Ha sorprendido la desbordante acogida que ha tenido la visita al Perú del Papa Francisco; lugar en el que durante las últimas tres décadas el catolicismo ha retrocedido, sea por la creciente brecha entre el catecismo y la realidad de los fieles, o la enorme distancia entre el boato vaticano y las condiciones de pobreza material y moral en las que supervive su feligresía. Para colmo, el sinnúmero de escándalos de abusos sexuales de sacerdotes a menores de edad ha remecido las conciencias de muchos católicos que, muy molestos, han pasado a las filas de los no practicantes o de otras religiones.
¿Qué puede explicar entonces esta sorprendente algarabía papal? Sin duda el talante reformista del Papa Francisco, y su singular carisma para romper esquemas y ejercer un liderazgo persuasivo a favor de un viraje. Su primer acto simbólico rotundo fue renunciar a vivir en el Vaticano, que luego acompañó con un discurso directo en temas altamente sensibles para la jerarquía conservadora de la iglesia.

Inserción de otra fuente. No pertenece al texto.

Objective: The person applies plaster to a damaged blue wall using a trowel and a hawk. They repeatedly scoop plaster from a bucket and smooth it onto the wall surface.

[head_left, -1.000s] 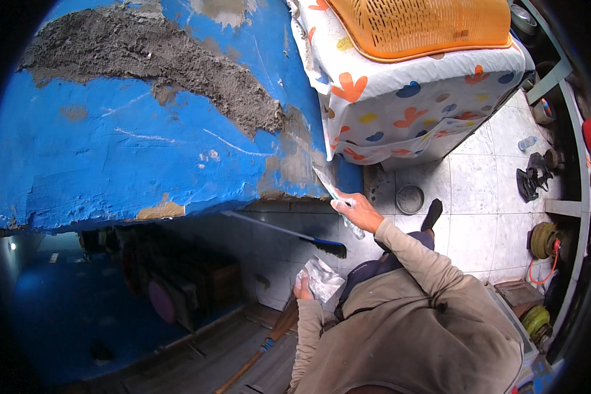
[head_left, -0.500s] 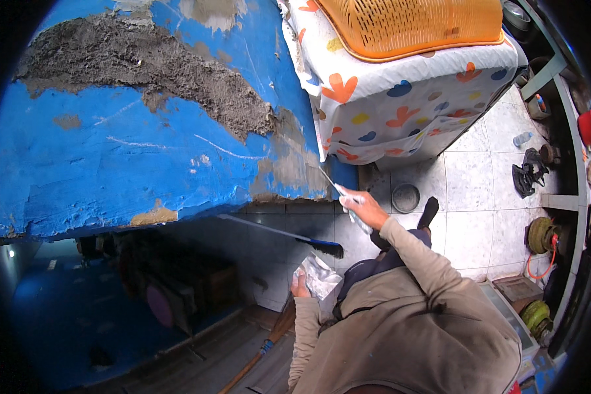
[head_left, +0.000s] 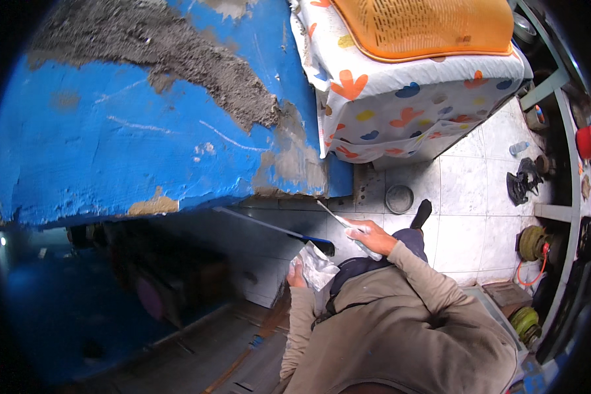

En su paso por Perú, ha vuelto sobre varios de estos temas, encomiando el derecho de los jóvenes a rebelarse e indignarse, criticando abiertamente a los sacerdotes y obispos apegados al conformismo, y anunciando la llegada de Jesús para comprometerse nuevamente como un renovado antídoto contra la ‘globalización de la indiferencia’ y el mercantilismo amoral que corroe la economía mundial.
Sin embargo, algo más debe estar explicando la magnitud inusitada de esa algarabía motivada por la visita del Papa Francisco al Perú. Y ese algo puede ser la búsqueda desesperada del pueblo peruano de alguien en quien creer, en medio de una profunda crisis moral que comprende la pérdida de credibilidad en los líderes políticos, comprometidos en actos de corrupción.
Creer en el Papa Francisco, sería así un acto de subsistencia de quienes se aferran a sus valores cristianos como último rescoldo de esperanza de justicia y resurgimiento de una nueva clase política, practicante de una nueva ética política sustentada en el sentido del deber y la buena voluntad para actuar, en lugar del interés egoísta o utilitario colectivo.
Una nueva ética de resistencia al chantaje de quienes siempre prefieren ‘voltear la página’ y hacer ‘borrón y cuenta nueva’. De quienes siempre están a favor del cambio para que nada cambie, en la procesión de la impunidad e injusticia.
Esta nueva ética política tendrá que fundarse en el deber que se impone a sí misma la voluntad, como acto autónomo responsable de quien está en la convicción de estar actuando de la manera en que todo ciudadano debería hacerlo estando en su lugar, en condiciones ideales de imparcialidad, racionalidad y conocimiento de los hechos relevantes.
Debe también fundarse en una verdad moral que emerge desde una práctica discursiva social orientada a la búsqueda de consensos. Todo lo contrario, a la ética malsana exhibida recientemente en las decisiones sobre la no vacancia presidencial y el indulto al ex mandatario Fujimori, tomadas tras bambalinas, dentro del marco de un diálogo cerrado (monológico), distorsionado por los conflictos de intereses entre los participantes.